Monday, October 7, 2024

Wage inequality: Equal pay lawsuit: Daimler employee wants to appeal

The Stuttgart State Labor Court has made a ruling in a dispute over gender discrimination in pay – but the case could soon also concern the Federal Labor Court. The lawsuit brought by a female manager at Daimler Truck was only partially successful in the second instance, as the state labor court announced. According to the Society for Freedom Rights (GFF), which is supporting the plaintiff in court, the employee now wants to file an appeal. The labor court had further upheld the complaint in the first instance.

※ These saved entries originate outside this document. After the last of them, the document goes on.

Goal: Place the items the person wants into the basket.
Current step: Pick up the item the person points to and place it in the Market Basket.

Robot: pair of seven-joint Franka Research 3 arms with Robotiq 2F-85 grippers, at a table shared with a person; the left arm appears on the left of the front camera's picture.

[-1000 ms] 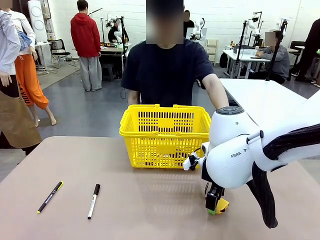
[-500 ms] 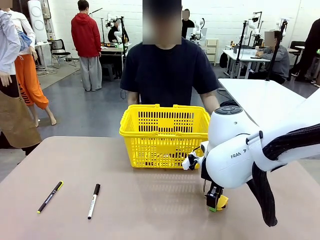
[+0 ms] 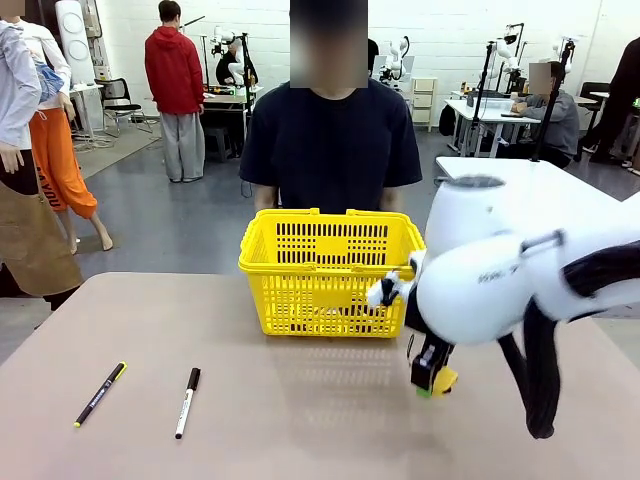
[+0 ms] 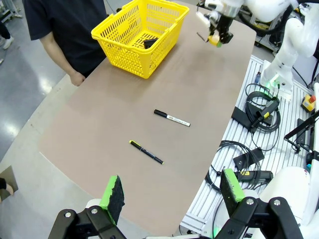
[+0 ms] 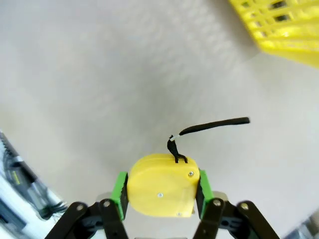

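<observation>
The right hand (image 5: 160, 199) grips the tape measure (image 5: 160, 185) between its green pads (image 5: 119, 191), one on each flat side. In the front view the tape measure (image 3: 440, 381) hangs clear above the desk (image 3: 300, 420), just right of the basket (image 3: 330, 270) and in front of its near corner. It is a smooth, rounded yellow plastic case with small screws, and a thin black strap (image 5: 212, 125) trails off its top edge.

The basket (image 4: 139, 37) is bright yellow plastic with slotted lattice walls. Something black lies inside it, possibly the stapler (image 4: 151, 42), though it is too small to be sure.

The left hand (image 4: 172, 196) hangs high over the desk's near edge, jaws wide and empty. Two pens (image 4: 171, 118) lie on the matte tan top, well apart from the basket.
</observation>
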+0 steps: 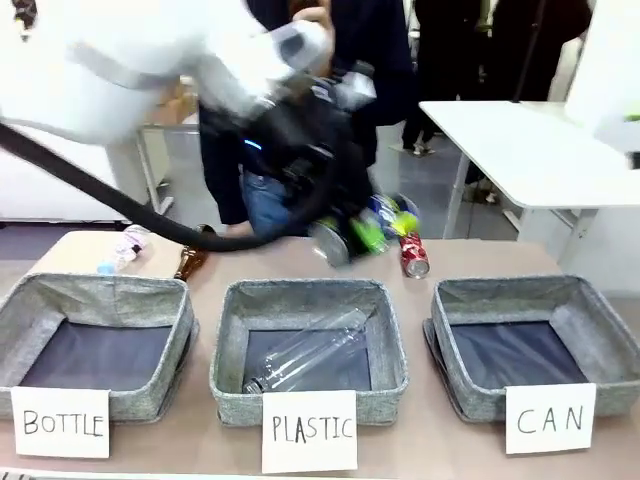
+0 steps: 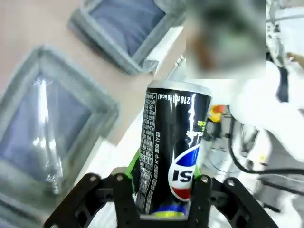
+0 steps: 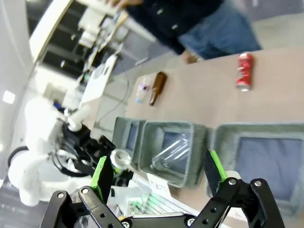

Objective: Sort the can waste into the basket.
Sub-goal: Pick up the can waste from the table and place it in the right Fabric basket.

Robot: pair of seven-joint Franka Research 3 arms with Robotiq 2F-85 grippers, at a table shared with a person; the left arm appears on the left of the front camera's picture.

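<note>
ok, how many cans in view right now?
2: black can gripped in the left gripper, held above the table; red can on the table behind the CAN basket. Others may hide behind the left arm.

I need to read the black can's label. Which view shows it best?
Left wrist view: the black can stands large in the left gripper, print legible. The front view blurs the can; the right wrist view has its top small, distant.

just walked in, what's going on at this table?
Can sorting. The left gripper has its jaws shut on the black can, lifted off the table. The red can lies on the table beyond the CAN basket, which holds nothing. The right gripper has its jaws open, holding nothing. A clear bottle lies in the PLASTIC basket.
</note>
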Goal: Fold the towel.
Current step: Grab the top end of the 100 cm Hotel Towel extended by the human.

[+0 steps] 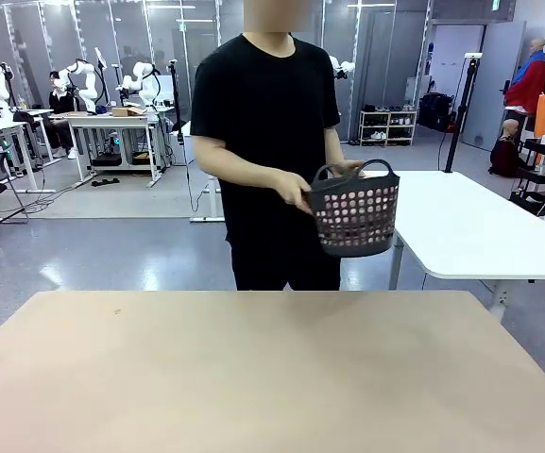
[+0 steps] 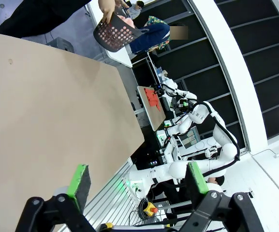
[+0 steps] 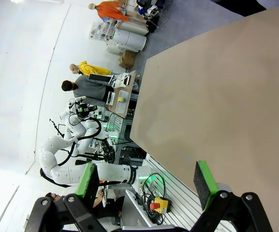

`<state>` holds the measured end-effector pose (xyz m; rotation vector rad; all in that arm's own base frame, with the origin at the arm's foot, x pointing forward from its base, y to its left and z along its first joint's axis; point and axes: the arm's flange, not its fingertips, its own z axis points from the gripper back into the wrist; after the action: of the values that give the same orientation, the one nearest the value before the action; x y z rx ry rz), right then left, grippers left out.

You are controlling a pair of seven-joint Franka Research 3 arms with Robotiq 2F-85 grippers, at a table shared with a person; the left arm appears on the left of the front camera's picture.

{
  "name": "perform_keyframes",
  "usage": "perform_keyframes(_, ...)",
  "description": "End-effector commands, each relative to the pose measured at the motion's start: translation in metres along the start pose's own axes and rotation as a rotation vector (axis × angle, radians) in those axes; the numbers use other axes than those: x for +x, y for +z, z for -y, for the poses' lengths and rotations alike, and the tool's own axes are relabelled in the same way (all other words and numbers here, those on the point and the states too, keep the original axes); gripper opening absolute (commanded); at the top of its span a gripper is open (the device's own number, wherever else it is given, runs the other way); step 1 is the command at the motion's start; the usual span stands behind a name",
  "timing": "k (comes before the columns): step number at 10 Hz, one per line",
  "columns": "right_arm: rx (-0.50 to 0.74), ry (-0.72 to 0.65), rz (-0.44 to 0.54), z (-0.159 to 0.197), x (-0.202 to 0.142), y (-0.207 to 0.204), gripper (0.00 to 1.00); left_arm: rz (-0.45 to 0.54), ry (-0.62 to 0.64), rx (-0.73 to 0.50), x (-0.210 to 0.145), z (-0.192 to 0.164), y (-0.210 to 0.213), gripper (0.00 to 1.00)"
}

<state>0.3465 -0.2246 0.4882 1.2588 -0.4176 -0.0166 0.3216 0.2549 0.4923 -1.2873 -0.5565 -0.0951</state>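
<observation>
A person in a black shirt stands at the far side of the table and holds a dark grey perforated basket point(image 1: 355, 215) by its handles, above the floor beyond the table's far edge. Pink towel point(image 1: 357, 219) cloth shows through the basket's holes. The left wrist view catches the same basket point(image 2: 116, 32) at its top, with pink towel point(image 2: 125, 21) at the rim. My left gripper point(image 2: 138, 182) is open over the table's near side, nothing between its green pads. My right gripper point(image 3: 147, 181) is open too, with nothing in it.
The tan table point(image 1: 263, 377) stretches across the foreground, bare. A white table point(image 1: 470, 226) stands behind the person at the right. Other tables with robot arms stand far off at the left.
</observation>
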Motion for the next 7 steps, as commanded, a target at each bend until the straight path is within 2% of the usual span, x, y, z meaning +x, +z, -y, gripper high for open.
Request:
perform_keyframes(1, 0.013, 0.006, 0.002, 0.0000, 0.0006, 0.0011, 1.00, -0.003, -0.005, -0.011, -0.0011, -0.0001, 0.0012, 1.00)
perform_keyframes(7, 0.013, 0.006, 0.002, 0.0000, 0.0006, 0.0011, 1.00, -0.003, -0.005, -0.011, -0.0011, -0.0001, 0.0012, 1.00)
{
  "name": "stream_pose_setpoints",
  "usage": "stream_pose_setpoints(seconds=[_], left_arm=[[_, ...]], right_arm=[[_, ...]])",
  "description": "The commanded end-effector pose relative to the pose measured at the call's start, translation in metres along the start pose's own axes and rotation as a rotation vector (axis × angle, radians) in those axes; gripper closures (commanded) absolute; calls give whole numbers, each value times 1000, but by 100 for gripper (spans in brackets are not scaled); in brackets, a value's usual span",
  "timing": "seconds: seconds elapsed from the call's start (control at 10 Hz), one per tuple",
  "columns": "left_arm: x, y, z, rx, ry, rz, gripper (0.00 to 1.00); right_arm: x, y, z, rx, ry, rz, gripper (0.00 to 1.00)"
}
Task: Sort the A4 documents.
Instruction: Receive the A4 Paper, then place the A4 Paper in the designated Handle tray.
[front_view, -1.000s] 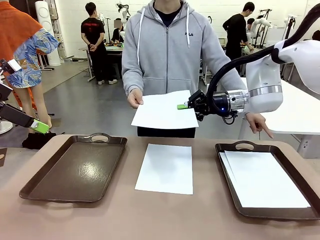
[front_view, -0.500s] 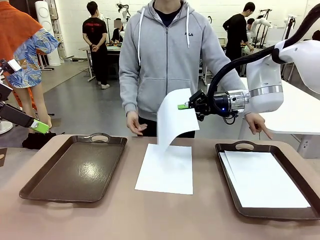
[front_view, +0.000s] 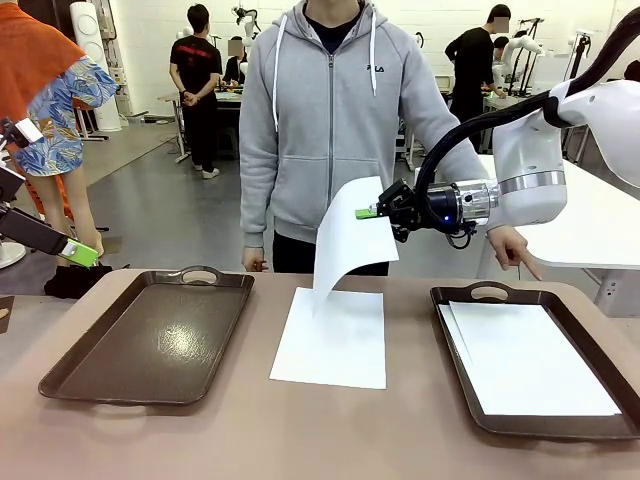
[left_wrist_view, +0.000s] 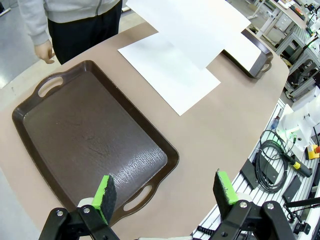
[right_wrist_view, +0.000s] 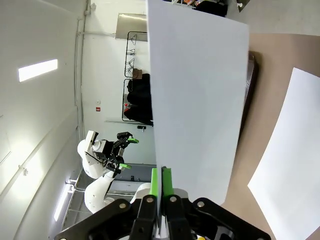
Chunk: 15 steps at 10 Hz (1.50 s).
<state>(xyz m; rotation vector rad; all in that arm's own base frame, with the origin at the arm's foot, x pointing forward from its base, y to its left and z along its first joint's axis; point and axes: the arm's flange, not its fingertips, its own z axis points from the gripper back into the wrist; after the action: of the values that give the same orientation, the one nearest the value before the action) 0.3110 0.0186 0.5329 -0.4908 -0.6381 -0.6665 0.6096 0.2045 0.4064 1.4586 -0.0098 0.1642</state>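
Right gripper (front_view: 363, 213) pinches A4 document (front_view: 348, 245), hanging beneath.

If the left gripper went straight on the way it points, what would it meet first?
Likely the empty brown tray, near its rim, or the table just beside it; the left gripper hangs open above.

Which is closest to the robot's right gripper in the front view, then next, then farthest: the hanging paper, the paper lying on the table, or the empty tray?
1. The hanging paper: pinched in the right gripper, touching it.
2. The paper on the table: in the middle, just below.
3. The empty tray: off on the left side.
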Motion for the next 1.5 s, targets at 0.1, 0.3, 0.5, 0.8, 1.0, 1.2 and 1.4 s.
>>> stream_pose_setpoints(seconds=[0.1,0.3,0.5,0.8,1.0,1.2,1.4], left_arm=[[-1,2,0,-17,-11,-9,0],[-1,2,0,-17,-11,-9,0],[-1,2,0,-17,-11,-9,0],[-1,2,0,-17,-11,-9,0],[-1,2,0,-17,-11,-9,0],[-1,2,0,-17,-11,-9,0],[-1,2,0,-17,-11,-9,0]], right_arm=[[1,1,-2,5,-19,-18,100],[1,1,-2,5,-19,-18,100],[1,1,-2,5,-19,-18,100],[1,1,-2,5,-19,-18,100],[0,0,0,0,0,0,99],[-35,21,38,17,31,31,99],[-52,27,80,-15,8,36,99]])
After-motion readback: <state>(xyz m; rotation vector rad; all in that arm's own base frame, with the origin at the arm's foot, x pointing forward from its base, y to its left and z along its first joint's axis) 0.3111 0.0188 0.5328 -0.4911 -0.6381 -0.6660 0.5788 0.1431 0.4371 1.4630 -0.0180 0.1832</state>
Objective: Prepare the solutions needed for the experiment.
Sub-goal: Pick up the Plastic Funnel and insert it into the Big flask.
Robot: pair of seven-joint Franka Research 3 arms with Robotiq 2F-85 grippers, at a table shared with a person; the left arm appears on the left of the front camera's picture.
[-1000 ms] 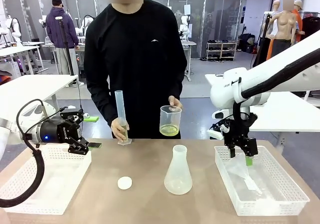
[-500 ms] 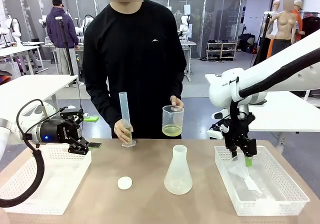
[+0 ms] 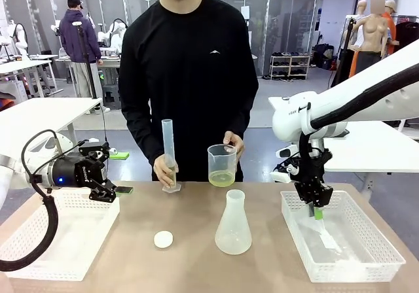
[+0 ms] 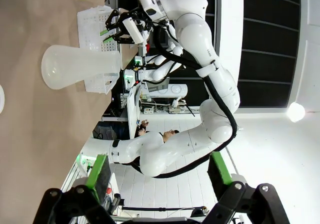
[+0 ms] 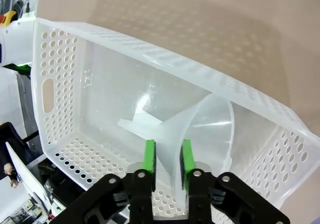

Gender-based discrimination?

The third-level employee had gone to court to demand the same remuneration as that of a male colleague at the same level. According to court information, his salary is above the median of the male comparison group. Meanwhile, the plaintiff’s salary is below the female comparison group. The board argued that there were therefore insufficient reasons to believe that the entire difference between the plaintiff’s salary and that of the aforementioned colleague was based on gender-related discrimination.

According to the court, the woman is therefore not entitled to an adjustment “upwards”, but only to the amount of the difference between the median salaries of the male and female comparison groups. The employee was therefore awarded 130,000 of the 420,000 euros she demanded for five years. The State Labor Court allowed the appeal to Germany’s highest labor judges because of the fundamental importance of the matter.

GFF: Judgment throws BAG case law “overboard”

The GFF is now relying on Germany’s highest labor judges. The case law of the Federal Labor Court is clear. Accordingly, pay discrimination is suspected if the salary deviates from the median of the male comparison group or from the salary of a specific colleague. “Then the employer has to prove that there are objective reasons for this that have nothing to do with gender. The judge at the State Labor Court is completely overturning this highest court case law,” the association explained.

In response to the state labor court’s ruling, Daimler Truck said that there was no structural gender-specific discrimination against collectively agreed and non-tariff employees in the company. The company also wants to examine the judgment and “evaluate an appeal as a legal option”.